ASSIGNED TASK: In the records below, find the line holding "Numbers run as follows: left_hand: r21"; copy it and every line after it to the end, omitting all images.

DATA RECORDS:
++++++++

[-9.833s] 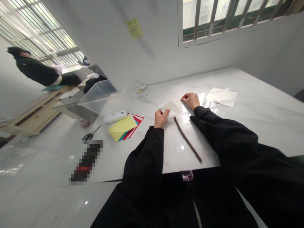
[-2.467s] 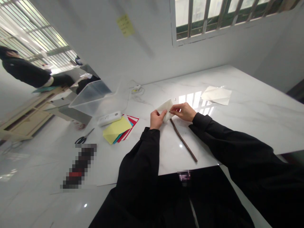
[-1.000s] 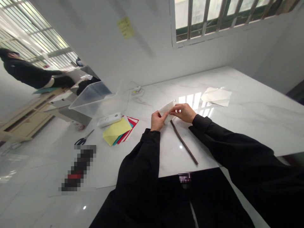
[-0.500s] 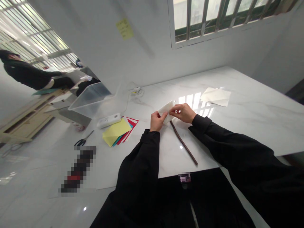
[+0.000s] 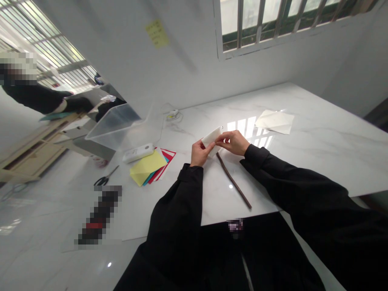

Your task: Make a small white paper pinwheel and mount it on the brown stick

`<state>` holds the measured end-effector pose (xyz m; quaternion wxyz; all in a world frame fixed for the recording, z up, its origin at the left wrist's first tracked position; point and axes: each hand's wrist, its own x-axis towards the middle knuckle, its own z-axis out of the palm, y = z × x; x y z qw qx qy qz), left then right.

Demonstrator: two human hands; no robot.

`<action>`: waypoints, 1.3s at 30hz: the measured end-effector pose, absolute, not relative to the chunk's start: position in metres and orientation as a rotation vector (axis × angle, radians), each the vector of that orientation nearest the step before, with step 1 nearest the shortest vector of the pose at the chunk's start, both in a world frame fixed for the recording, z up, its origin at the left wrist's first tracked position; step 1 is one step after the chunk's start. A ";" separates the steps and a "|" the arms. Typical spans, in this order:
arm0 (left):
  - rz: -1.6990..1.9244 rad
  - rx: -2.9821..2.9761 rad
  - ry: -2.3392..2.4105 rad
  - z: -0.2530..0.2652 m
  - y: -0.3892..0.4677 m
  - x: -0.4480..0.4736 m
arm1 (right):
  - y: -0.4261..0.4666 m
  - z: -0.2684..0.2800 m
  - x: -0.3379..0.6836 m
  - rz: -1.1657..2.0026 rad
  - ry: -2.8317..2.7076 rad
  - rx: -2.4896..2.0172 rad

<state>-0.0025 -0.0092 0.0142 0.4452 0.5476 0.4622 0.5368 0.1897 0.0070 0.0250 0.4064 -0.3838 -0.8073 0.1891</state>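
Between my hands is a small off-white sheet, paper or felt, held raised over the table. My left hand grips its lower left part, thumb on the near face. At the sheet's right edge, my right hand is closed in a pinch, its fingertips meeting the left thumb. Whether anything small is in that pinch is too fine to see. A thin brown stick lies slantwise on the table, its upper end just below the sheet.
Coloured sheets lie fanned left of my hands, beside a white device and black-handled scissors. More off-white sheets rest at right. A clear plastic bin stands at left; a seated person is beyond it.
The view has shifted very slightly. My hands keep almost the same hold on the off-white sheet, and the stick stays where it was.
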 end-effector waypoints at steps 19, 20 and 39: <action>1.360 1.350 1.099 0.008 -0.005 -0.002 | 0.007 0.023 0.187 0.636 -1.955 -0.999; 1.358 1.348 1.099 0.008 -0.006 -0.002 | 0.007 0.023 0.187 0.643 -1.954 -0.993; 1.381 1.375 1.173 0.000 0.000 -0.003 | 0.002 0.026 0.182 0.592 -1.924 -1.119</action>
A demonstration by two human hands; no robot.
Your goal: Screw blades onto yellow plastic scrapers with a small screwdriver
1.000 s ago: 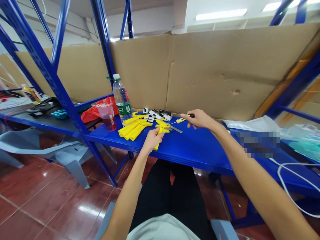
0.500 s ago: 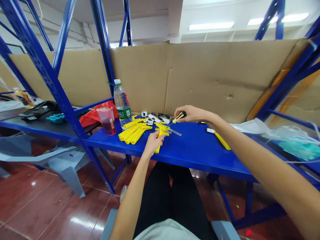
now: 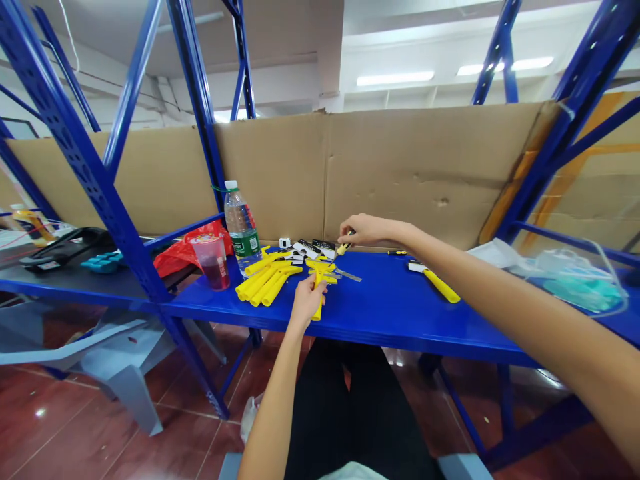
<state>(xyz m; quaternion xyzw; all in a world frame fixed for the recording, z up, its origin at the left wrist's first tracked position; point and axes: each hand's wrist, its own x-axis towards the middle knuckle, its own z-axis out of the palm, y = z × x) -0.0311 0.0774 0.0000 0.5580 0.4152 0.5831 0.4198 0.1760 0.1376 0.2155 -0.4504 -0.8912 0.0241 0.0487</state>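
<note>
My left hand (image 3: 306,300) is closed around the handle of a yellow scraper (image 3: 318,311), held low over the front part of the blue table. In my right hand (image 3: 365,229) is a screwdriver (image 3: 343,249) with a pale yellow and black handle, slanting down to the scraper's head. Whether its tip sits in a screw is too small to tell. A thin metal blade (image 3: 350,275) sticks out to the right beside the scraper head. Just left of my left hand lies a pile of several yellow handles (image 3: 263,283).
Black-and-white small pieces (image 3: 309,249) lie behind the pile. A water bottle (image 3: 244,230) and a cup of red drink (image 3: 213,263) stand left. Rightward are another yellow scraper (image 3: 442,286), a second screwdriver (image 3: 397,253) and plastic bags (image 3: 550,267). A cardboard wall (image 3: 400,173) closes the back.
The view has tilted up slightly. My right hand sits a little higher over the scraper, and its screwdriver is more upright. My left hand keeps its hold.
</note>
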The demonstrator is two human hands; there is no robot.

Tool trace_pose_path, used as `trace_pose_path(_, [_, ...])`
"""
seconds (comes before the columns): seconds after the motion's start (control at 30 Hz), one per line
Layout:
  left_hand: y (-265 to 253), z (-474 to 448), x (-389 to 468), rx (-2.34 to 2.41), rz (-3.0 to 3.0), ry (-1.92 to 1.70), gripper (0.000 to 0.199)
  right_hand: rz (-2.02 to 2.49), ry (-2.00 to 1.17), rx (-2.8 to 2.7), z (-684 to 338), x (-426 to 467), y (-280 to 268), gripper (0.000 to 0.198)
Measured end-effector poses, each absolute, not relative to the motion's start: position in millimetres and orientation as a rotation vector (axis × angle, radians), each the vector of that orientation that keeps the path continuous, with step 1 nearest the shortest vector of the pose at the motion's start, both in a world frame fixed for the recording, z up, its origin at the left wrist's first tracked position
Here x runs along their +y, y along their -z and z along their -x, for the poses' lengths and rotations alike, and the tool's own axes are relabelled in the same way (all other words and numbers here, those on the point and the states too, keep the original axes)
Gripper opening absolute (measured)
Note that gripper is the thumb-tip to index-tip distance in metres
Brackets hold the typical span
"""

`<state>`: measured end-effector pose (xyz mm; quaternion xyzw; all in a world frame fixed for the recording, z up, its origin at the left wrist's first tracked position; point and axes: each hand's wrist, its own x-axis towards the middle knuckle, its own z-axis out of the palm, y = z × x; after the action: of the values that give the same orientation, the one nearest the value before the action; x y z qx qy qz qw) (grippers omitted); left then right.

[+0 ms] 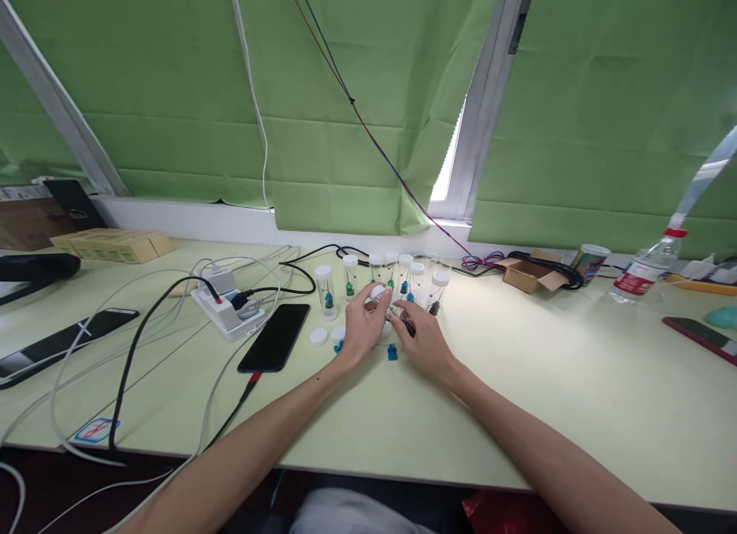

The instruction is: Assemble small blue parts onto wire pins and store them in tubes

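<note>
My left hand is closed around a clear tube with a white cap, held tilted above the table. Close beside it, my right hand has its fingers bent together at the tube's lower end. A small dark piece shows at those fingers, partly hidden. Behind the hands stand several white-capped clear tubes with blue, green or dark pieces on thin pins inside. In front lie a blue piece with a pin, another blue piece and loose white caps.
Left of the hands lie a black phone, a white power strip and tangled cables. A second phone is farther left. Toward the right are an open cardboard box, a printed can and a water bottle.
</note>
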<state>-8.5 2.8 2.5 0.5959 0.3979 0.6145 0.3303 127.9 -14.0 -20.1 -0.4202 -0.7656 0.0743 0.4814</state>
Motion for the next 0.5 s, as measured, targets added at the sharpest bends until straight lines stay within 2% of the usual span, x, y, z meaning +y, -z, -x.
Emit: trace_pose_path(0.5, [-0.2, 8.7, 4.9, 1.173, -1.627, -1.58, 0.04, 1.03, -0.205, -1.811, -123.4, -18.4, 18.5, 0.03])
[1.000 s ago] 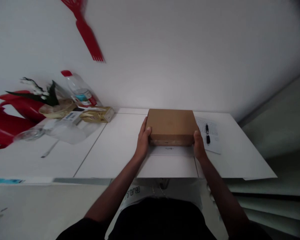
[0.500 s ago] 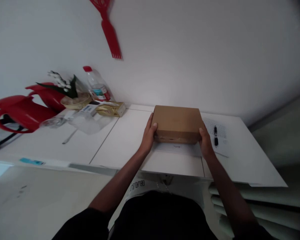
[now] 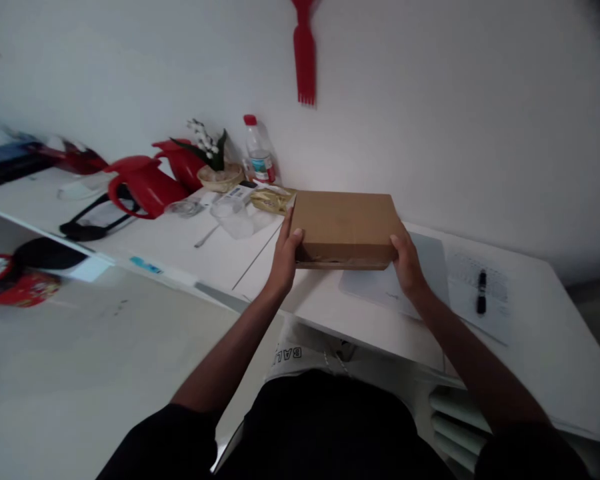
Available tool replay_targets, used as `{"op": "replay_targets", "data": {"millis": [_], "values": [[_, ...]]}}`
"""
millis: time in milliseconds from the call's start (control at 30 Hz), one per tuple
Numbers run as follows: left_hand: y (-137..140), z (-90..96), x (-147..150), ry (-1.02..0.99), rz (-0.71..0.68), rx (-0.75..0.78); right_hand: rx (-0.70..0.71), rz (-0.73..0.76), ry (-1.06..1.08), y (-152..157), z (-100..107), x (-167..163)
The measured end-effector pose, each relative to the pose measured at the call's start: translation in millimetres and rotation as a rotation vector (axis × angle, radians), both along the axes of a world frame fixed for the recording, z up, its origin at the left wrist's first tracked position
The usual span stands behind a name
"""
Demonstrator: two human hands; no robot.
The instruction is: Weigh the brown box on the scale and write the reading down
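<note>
Between my two hands is a brown cardboard box point(image 3: 345, 223), closed and held level above the white table point(image 3: 320, 293). My left hand point(image 3: 285, 257) grips its left side, thumb on the front edge. On the right side my right hand point(image 3: 407, 263) holds it the same way. Both hands' other fingers are partly hidden along the box sides. Below the box and partly covered by it lies a flat silver-grey slab point(image 3: 425, 260) like a closed laptop. A printed sheet point(image 3: 500, 280) with a black pen point(image 3: 481, 293) on it lies to the right.
Left of the box are a gold packet point(image 3: 270, 200), a clear plastic container point(image 3: 237, 220), a spoon point(image 3: 207, 237), a bottle point(image 3: 260, 157), a potted plant point(image 3: 220, 175) and red pitchers point(image 3: 147, 187). A red utensil point(image 3: 305, 60) hangs on the wall. The table's front edge runs close to my body.
My view has swung left, showing more of the table's left end. The box in both hands has moved left relative to the table, off the laptop-like slab's middle, and more of that slab shows.
</note>
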State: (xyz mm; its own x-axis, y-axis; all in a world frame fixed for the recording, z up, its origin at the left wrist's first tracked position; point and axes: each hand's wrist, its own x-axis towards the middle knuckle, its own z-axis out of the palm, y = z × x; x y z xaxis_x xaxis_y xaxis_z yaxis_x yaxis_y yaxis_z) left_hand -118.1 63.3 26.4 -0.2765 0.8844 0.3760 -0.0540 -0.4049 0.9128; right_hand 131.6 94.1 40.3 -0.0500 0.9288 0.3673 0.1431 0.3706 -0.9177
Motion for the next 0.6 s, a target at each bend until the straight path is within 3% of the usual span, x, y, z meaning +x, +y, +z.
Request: {"op": "replay_targets", "data": {"millis": [233,600], "values": [[-21.1,-2.9,-55.3,-0.001,0.168,-0.029,-0.015,0.138,-0.014,5.9,12.9,-63.2],[-47.5,-23.4,-90.8,-0.005,0.320,-0.112,-0.102,0.268,-0.057,14.8,-18.0,-105.3]]}}
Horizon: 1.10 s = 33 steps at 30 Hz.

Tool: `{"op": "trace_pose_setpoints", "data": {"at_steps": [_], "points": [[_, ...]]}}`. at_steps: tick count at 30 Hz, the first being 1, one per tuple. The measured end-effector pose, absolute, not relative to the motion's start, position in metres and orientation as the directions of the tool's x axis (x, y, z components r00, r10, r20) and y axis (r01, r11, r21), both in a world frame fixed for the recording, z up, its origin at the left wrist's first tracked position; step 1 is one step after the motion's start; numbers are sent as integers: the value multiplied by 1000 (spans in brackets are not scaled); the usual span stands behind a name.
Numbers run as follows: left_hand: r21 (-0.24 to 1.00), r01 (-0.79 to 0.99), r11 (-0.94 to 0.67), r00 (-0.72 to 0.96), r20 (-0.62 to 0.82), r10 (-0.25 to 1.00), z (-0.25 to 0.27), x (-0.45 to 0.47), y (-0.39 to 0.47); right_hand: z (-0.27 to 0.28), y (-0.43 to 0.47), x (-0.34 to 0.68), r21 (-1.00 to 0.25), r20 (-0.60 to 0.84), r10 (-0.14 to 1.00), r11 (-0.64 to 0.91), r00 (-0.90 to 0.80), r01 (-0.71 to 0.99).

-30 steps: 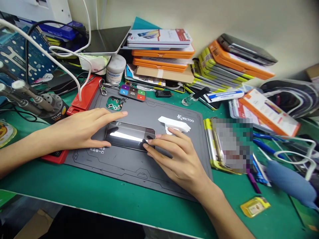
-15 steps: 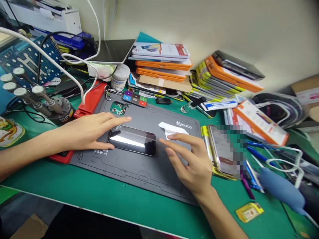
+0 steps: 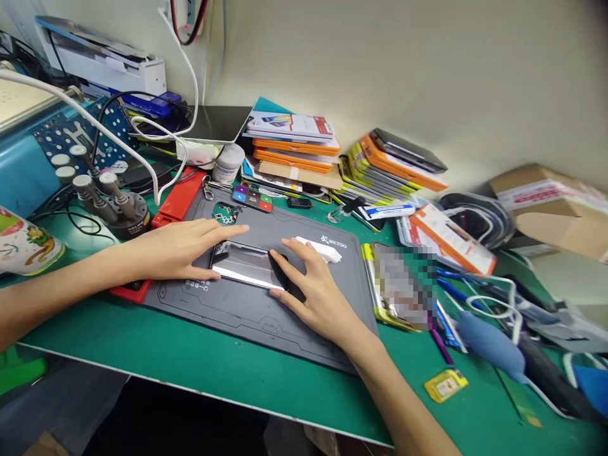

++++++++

RESPONSE BOX:
Numbers run as follows: left_hand: r21 (-0.24 to 1.00), r01 (-0.79 to 0.99), r11 (-0.94 to 0.67), r00 (-0.72 to 0.96), r20 (-0.62 to 0.82), r10 (-0.25 to 1.00), z (-0.25 to 0.27), x (-0.45 to 0.47), y (-0.39 to 0.47); right_hand: z (-0.27 to 0.28), y (-0.43 to 0.47), x (-0.34 to 0.68), r21 (-1.00 to 0.25), r20 (-0.60 to 0.84), r10 (-0.14 to 1.00), r11 (-0.64 to 0.91), r00 (-0.90 to 0.80), r01 (-0.71 to 0.99).

-30 steps: 
-15 steps: 
+0 steps: 

Apart from this answer, nothing more is required.